Amon (eman), Wednesday, 18 May 2005 23:03 (eighteen years ago) link

this is a passage toward the end of anti-oedipus (jargon-ridden, but semicomprehensible I think) that gets at both their stance regarding schizophrenia and their anti-capitalism. they are big on "flows" and "desire" and "territorialization" and "coding" and "deterritorializing" and "overcoding" and "decoding" and so forth

Oedipus at last: in the end it is a very simple operation, one that indeed readily lends itself to formalization, although it involves universal history. We have seen in what sense schizophrenia was the absolute limit of every society, inasmuch as it sets in motion decoded and deterritorialized flows that it restores to desiring-production, “at the bounds of all” of all social production. And capitalism, the relative limit of every society, inasmuch as it axiomatizes the decoded flows and reterritorializes the deterritorialized flows. We have also seen that capitalism finds in schizophrenia its own exterior limit, which it is continually repelling and exorcising, while capitalism itself produces its immanent limits, which it never ceases to displace and enlarge. But capitalism still needs a displaced interior limit in another way: precisely in order to neutralize or repel the absolute exterior limit, the schizophrenic limit; it needs to internalize this limit, this time by restricting it, by causing it to pass no longer between social production and the desiring-production that breaks away from social production, but inside social production, between the form of social reproduction and the form of a familial reproduction to which social production is reduced, between the social aggregate and the private subaggregate to which the social aggregate is applied.
Oedipus is this displaced or internalized limit where desire lets itself be caught. The Oedipal triangle is the personal and private territoriality that corresponds to all of capitalism’s efforts at social reterritorialization. Oedipus was always the displaced limit for every social formation, since it is the displaced represented of desire. But in the primitive formations this limit remains vacant, precisely insofar as the flows are coded and as the interplay of alliances and filiations keeps families extended according to the scale of the determinations of the social field, preventing any secondary reduction of the latter to the former. In the despotic formations the Oedipal limit is occupied, symbolically occupied but not lived or inhabited, inasmuch as the imperial incest effects an overcoding that in turn surveys the entire social field from above (the repressing representation); the formal operations of flattening, extrapolation, and so on, that later belong to Oedipus, are already sketched out, but within a symbolic space where the object from on high is formed. It is only in the capitalist formation that the Oedipal limit finds itself not only occupied, but inhabited and lived, in the sense in which the social images produced by the decoded flows actually fall back on restricted familial images invested by desire. It is at this point in the Imaginary that Oedipus is constituted, at the same time as it completes its migration in the in-depth elements of representation: the displaced represented has become, as such, the representation of desire. Hence it goes without saying that this becoming or this constitution does not develop under the categories imagined in the earlier social formation, since the imaginary Oedipus results from such a becoming and not the inverse. It is not via a flow of shit or a wave of incest that Oedipus arrives, but via the decoded flows of capital-money. The waves of incest and shit are only secondary derivatives of the latter, insofar as they transport the private persons to which the flows of capital are reduced or applied.

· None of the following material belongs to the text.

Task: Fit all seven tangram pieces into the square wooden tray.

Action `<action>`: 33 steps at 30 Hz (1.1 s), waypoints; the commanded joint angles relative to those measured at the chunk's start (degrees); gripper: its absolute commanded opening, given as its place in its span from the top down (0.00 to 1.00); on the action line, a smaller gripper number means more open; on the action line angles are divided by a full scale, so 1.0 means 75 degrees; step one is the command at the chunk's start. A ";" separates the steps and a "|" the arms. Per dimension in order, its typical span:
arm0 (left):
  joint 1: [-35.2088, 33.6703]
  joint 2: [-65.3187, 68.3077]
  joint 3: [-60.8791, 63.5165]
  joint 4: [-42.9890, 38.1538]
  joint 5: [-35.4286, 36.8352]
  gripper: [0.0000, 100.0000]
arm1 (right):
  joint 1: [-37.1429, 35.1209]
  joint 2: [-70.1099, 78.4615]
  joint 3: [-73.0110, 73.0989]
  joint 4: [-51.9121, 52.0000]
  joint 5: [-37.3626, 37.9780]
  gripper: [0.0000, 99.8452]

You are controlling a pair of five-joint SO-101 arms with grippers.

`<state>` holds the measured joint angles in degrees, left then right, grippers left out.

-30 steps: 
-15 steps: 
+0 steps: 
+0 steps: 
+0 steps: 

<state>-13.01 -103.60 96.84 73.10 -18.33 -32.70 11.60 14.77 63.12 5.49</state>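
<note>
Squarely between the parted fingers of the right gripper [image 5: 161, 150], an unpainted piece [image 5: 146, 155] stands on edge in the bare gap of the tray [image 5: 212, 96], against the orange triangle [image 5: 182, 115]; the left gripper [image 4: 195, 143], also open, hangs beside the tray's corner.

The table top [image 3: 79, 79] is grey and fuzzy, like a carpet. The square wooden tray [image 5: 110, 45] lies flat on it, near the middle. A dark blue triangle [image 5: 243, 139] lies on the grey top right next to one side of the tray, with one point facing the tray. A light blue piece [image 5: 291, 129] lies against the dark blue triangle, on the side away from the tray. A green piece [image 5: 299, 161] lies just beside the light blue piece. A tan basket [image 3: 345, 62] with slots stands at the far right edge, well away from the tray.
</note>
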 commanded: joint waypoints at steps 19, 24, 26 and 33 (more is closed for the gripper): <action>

reich marx sandwhich, Friday, 20 May 2005 12:57 (eighteen years ago) link

fcuss3n was right: i will never understand this. sorry folks!

N_RQ, Friday, 20 May 2005 12:59 (eighteen years ago) link

n-rq, it is comprehensible if read with patience and care. they go to lengths to produce lucid definitions of each of the abstractions they introduce. remember that this passage arrives toward the end. they build to this, and as with all great writing, they teach you along the way how to read their text

reich marx sandwich, Friday, 20 May 2005 13:04 (eighteen years ago) link

yeah, i've been going over it since i posted that... it's not that i can't grasp abstract concepts, more that i can't deal with words which i know from elsewhere (eg capitalism) used in a different, or radically different way. i don't know what they mean by capitalism here:

"But capitalism still needs a displaced interior limit in another way: precisely in order to neutralize or repel the absolute exterior limit, the schizophrenic limit; it needs to internalize this limit, this time by restricting it, by causing it to pass no longer between social production and the desiring-production..."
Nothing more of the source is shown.